• Given data

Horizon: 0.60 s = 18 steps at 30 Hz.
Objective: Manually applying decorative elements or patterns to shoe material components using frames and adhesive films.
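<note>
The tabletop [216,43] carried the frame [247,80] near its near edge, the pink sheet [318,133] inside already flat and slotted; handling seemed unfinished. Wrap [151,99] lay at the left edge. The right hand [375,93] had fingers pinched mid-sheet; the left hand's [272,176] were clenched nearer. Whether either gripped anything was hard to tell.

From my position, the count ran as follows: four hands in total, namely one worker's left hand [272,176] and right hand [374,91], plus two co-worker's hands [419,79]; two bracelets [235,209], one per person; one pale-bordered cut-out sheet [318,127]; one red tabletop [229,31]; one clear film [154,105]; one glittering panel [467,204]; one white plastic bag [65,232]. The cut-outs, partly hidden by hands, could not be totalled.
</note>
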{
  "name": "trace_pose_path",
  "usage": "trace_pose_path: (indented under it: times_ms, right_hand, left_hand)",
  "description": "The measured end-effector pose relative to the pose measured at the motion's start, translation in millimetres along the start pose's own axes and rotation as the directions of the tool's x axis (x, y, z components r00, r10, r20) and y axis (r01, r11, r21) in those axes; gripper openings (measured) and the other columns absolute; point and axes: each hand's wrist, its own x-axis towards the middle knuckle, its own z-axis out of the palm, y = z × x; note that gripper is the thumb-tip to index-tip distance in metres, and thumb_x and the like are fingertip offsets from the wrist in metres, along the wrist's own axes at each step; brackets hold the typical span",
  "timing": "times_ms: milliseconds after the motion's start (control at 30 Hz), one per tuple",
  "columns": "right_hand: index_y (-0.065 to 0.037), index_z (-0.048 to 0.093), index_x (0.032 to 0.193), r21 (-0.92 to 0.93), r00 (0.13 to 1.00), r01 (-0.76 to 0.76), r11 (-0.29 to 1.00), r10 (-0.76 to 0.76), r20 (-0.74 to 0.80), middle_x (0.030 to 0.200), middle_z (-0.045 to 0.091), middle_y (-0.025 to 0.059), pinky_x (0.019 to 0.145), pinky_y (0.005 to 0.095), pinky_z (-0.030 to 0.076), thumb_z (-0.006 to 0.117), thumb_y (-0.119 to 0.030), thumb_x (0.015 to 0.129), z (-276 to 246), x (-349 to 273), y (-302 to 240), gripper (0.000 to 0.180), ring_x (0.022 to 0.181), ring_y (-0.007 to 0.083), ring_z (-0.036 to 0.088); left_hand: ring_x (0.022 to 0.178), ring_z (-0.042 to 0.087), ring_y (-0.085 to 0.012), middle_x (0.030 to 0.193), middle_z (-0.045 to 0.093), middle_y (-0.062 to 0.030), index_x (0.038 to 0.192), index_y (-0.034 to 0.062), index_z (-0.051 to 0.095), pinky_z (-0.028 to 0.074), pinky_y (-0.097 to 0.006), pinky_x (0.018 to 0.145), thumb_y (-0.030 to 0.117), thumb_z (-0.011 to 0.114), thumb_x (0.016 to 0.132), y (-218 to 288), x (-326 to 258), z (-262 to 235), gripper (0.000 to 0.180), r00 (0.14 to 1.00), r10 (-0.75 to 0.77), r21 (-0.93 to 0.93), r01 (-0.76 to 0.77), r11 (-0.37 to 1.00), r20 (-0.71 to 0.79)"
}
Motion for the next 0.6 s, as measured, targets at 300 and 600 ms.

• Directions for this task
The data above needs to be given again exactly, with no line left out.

• Task response
Horizon: 0.60 s = 18 steps at 30 Hz.
Objective: Manually applying decorative elements or patterns to shoe material components using frames and adhesive films.
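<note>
The tabletop [216,43] carried the frame [247,80] near its near edge, the pink sheet [318,133] inside already flat and slotted; handling seemed unfinished. Wrap [151,99] lay at the left edge. The right hand [375,93] had fingers pinched mid-sheet; the left hand's [272,176] were clenched nearer. Whether either gripped anything was hard to tell.

From my position, the count ran as follows: four hands in total, namely one worker's left hand [272,176] and right hand [374,91], plus two co-worker's hands [419,79]; two bracelets [235,209], one per person; one pale-bordered cut-out sheet [318,127]; one red tabletop [229,31]; one clear film [154,105]; one glittering panel [467,204]; one white plastic bag [65,232]. The cut-outs, partly hidden by hands, could not be totalled.
</note>
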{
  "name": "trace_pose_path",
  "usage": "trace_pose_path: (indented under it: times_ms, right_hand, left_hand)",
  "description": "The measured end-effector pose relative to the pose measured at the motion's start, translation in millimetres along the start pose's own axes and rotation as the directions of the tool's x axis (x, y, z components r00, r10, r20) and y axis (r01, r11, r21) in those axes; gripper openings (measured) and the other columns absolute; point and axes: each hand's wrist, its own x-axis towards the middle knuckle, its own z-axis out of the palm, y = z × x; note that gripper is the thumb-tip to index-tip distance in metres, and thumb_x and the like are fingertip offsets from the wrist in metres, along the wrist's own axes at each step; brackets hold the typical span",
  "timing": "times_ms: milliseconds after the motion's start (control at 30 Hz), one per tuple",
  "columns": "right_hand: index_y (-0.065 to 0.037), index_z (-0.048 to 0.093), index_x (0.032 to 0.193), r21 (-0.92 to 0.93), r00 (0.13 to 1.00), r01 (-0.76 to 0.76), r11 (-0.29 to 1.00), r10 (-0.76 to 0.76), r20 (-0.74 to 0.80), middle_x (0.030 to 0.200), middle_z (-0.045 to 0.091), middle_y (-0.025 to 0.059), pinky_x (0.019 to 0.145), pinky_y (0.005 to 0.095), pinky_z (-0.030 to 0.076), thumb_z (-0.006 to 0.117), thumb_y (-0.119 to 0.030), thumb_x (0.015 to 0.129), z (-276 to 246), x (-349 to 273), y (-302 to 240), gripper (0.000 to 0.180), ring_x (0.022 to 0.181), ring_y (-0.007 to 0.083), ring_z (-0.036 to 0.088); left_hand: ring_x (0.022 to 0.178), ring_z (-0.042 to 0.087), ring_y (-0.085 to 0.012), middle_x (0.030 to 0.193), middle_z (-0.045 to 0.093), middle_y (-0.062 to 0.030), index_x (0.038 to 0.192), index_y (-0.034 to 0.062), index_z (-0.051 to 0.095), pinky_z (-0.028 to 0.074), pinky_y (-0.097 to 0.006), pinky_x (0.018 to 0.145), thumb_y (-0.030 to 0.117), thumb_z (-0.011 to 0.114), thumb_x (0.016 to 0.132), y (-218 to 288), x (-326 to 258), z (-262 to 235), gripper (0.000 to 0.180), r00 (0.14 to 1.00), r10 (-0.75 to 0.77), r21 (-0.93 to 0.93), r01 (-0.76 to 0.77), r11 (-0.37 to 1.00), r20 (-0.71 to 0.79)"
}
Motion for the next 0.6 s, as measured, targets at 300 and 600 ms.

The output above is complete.